Find the word "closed" in the listing below. Copy every line that has it.

• [Input data]
━━━━━━

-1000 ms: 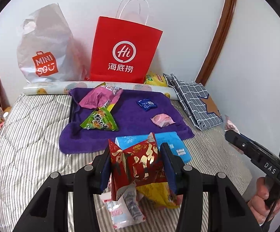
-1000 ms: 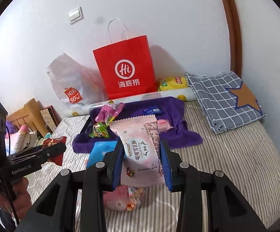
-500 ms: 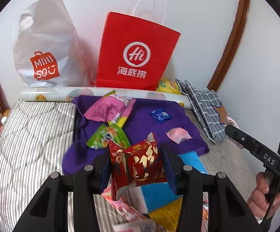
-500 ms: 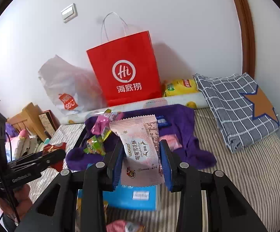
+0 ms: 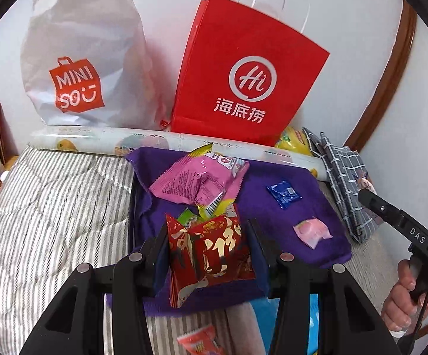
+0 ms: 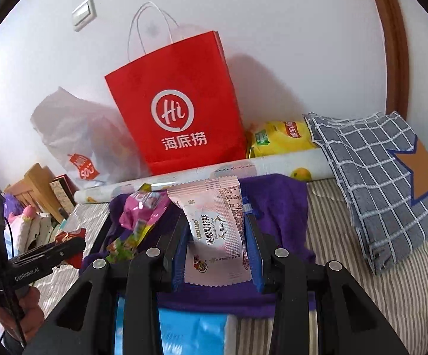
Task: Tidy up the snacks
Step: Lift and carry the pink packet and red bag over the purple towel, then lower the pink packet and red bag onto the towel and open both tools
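Both wrist views toward red bag (image 5: 243,88)

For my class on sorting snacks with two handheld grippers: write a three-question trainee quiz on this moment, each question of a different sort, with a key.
1. True or false: the left gripper is shut on a red and gold snack packet.
2. Multiple choice: what does the right gripper hold? A) a pale pink snack packet; B) a yellow chip bag; C) nothing.
3. Fill in: the small blue packet and the small pink wrapped sweet both lie on the ______ cloth.

Key: 1 true; 2 A; 3 purple.
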Demonstrator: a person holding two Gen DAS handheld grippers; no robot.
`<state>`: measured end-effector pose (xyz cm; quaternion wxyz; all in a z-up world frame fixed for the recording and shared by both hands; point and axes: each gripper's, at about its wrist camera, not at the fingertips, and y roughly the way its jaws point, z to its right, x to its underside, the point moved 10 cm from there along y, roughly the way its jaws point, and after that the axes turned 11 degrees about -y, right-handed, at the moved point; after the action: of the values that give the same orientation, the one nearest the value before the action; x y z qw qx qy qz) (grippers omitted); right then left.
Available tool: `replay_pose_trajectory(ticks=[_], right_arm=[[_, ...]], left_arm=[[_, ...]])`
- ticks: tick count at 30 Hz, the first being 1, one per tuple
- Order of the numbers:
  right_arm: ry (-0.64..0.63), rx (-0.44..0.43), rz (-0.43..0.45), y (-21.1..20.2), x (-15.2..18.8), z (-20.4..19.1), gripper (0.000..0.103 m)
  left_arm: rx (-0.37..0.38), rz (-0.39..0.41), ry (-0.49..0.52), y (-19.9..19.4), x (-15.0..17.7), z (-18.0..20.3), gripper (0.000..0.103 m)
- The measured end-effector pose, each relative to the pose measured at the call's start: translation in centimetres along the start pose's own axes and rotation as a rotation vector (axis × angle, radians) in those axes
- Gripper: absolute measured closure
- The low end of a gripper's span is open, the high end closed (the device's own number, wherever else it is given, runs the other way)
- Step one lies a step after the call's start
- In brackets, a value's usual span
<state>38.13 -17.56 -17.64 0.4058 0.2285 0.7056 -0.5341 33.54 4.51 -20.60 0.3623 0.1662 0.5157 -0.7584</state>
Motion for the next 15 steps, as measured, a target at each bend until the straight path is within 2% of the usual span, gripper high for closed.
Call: replay_pose_trajectory(ticks=[6, 10, 15], right_arm=[[0.043, -0.021, -0.075, 4.0, 2.8, 1.6, 0.067], [0.020, 0.027, -0.110, 5.0, 3.9, 2.5, 0.067], [0.023, 0.015, -0.112, 5.3, 4.2, 2.6, 0.067]], left_arm=[[0.016, -0.007, -0.026, 2.6, 0.8, -0.8, 0.058], [-0.010, -0.005, -0.045, 3.3, 1.1, -1.5, 0.058], [-0.014, 0.009, -0.044, 3.0, 0.8, -1.6, 0.058]])
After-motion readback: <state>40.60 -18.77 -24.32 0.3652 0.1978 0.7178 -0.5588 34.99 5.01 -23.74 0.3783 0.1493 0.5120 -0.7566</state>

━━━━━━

• [Your solution]
- The low end of a gripper's span is open, the high end closed (the device's own number, wherever else it is given, runs the other way)
Motion for the next 15 steps, as measured, a target at each bend until the straight path is within 2% of the usual span, gripper high for closed.

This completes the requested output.